WHAT THE TASK ASKS -
Where a line holds the word "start", copy that line from the data below.
========
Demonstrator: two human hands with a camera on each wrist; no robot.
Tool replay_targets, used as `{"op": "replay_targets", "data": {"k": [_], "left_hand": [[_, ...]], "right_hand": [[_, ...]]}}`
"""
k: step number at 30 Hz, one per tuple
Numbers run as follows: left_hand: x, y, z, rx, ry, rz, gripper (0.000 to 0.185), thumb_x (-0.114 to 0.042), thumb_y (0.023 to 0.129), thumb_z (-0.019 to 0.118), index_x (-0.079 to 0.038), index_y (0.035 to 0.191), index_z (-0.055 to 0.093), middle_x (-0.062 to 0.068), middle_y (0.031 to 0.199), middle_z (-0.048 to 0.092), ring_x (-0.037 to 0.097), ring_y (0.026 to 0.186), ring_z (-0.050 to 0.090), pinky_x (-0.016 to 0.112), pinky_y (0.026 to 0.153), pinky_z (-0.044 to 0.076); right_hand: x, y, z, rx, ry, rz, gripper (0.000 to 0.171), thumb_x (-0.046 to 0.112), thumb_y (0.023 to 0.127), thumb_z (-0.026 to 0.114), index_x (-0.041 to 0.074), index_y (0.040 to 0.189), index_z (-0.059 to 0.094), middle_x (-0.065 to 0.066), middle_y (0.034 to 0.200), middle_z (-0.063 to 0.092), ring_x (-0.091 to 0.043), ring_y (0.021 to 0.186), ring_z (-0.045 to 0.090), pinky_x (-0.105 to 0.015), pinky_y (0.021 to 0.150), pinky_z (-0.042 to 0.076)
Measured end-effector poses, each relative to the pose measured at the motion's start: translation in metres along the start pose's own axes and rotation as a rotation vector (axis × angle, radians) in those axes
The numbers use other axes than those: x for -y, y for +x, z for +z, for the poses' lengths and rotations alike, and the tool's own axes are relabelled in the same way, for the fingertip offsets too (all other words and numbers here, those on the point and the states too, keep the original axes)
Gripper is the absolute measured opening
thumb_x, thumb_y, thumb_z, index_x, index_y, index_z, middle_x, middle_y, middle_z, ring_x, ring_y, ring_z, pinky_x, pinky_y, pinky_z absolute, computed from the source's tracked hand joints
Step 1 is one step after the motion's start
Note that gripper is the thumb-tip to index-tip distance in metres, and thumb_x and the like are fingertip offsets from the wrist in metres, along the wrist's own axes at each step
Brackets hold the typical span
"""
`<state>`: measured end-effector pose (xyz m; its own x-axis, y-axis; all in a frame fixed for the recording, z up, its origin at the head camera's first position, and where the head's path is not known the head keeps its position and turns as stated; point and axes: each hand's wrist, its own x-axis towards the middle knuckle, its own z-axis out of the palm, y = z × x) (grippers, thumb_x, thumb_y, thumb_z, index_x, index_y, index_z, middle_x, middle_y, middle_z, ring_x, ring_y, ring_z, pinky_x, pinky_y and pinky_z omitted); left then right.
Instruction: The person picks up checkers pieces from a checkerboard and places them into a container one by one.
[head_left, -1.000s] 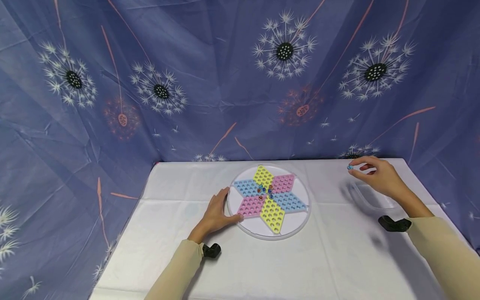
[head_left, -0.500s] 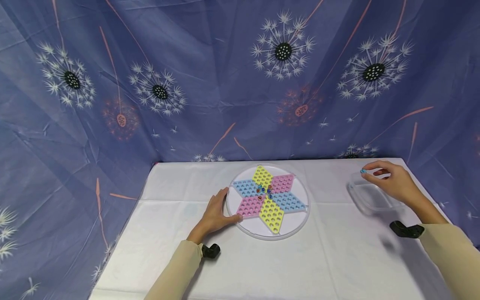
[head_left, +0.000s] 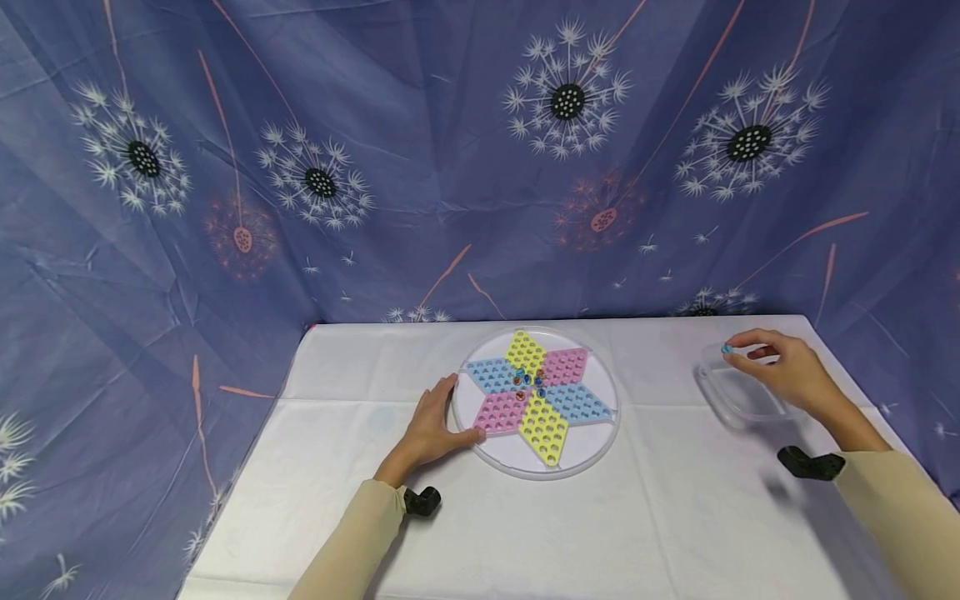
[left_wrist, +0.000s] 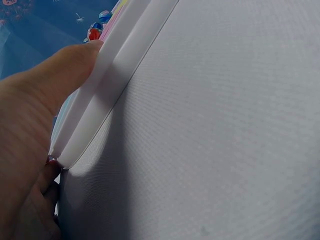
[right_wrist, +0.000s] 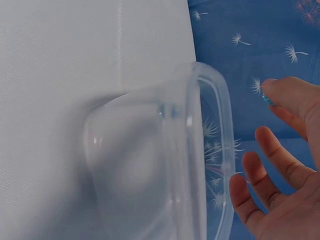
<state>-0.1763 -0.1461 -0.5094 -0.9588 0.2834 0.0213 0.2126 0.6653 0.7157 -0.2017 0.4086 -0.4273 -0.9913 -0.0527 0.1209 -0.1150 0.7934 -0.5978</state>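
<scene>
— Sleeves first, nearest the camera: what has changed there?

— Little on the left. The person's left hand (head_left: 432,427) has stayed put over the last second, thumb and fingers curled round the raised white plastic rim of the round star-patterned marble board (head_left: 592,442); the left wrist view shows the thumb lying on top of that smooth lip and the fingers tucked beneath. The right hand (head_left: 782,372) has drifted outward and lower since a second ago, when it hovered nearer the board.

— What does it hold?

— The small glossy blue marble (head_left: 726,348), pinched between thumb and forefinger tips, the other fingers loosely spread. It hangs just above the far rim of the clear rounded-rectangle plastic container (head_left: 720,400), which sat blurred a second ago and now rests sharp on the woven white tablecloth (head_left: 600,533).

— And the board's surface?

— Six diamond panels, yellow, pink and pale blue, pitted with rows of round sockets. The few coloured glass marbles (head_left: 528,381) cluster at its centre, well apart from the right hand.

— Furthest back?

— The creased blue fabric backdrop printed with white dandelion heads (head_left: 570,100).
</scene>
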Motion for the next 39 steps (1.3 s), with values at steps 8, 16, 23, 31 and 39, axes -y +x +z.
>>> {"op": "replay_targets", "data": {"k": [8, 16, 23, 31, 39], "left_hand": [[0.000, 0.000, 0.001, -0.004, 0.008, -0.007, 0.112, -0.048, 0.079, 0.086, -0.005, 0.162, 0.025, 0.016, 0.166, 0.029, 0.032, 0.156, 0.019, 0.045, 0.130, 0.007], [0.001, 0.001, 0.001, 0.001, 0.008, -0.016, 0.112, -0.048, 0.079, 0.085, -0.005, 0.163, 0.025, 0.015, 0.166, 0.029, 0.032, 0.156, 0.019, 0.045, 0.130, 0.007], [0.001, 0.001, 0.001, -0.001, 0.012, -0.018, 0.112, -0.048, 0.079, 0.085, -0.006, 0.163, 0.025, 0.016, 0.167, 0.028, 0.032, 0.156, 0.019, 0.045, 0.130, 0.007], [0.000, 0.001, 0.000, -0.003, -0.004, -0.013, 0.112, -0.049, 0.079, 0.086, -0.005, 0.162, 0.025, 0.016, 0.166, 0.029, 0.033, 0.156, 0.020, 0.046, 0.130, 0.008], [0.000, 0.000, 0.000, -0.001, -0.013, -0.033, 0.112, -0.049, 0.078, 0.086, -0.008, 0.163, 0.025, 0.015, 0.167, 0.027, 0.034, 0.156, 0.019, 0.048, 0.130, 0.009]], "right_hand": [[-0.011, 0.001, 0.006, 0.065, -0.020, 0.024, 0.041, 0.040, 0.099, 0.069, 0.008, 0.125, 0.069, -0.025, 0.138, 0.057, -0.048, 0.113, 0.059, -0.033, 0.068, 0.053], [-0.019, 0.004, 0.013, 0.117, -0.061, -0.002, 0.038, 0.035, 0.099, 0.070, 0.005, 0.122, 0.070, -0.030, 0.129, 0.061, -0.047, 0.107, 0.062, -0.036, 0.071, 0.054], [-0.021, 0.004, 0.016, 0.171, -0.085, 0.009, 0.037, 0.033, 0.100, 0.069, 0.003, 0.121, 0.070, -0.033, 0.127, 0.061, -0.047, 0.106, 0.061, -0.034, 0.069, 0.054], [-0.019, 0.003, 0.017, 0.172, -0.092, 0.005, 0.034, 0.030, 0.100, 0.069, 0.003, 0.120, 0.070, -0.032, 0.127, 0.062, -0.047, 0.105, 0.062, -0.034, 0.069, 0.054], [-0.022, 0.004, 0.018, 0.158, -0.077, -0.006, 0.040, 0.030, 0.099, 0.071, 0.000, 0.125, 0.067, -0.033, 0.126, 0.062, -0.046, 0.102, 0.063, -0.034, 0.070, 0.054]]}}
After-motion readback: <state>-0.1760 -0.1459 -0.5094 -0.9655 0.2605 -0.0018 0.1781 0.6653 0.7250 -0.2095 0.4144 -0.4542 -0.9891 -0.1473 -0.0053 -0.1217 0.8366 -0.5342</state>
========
WRITTEN RESPONSE -
Measured end-effector poses, each relative to the pose measured at the motion's start: translation in metres along the start pose's own axes and rotation as a rotation vector (axis × angle, radians) in those axes
Step 1 is one step after the motion's start

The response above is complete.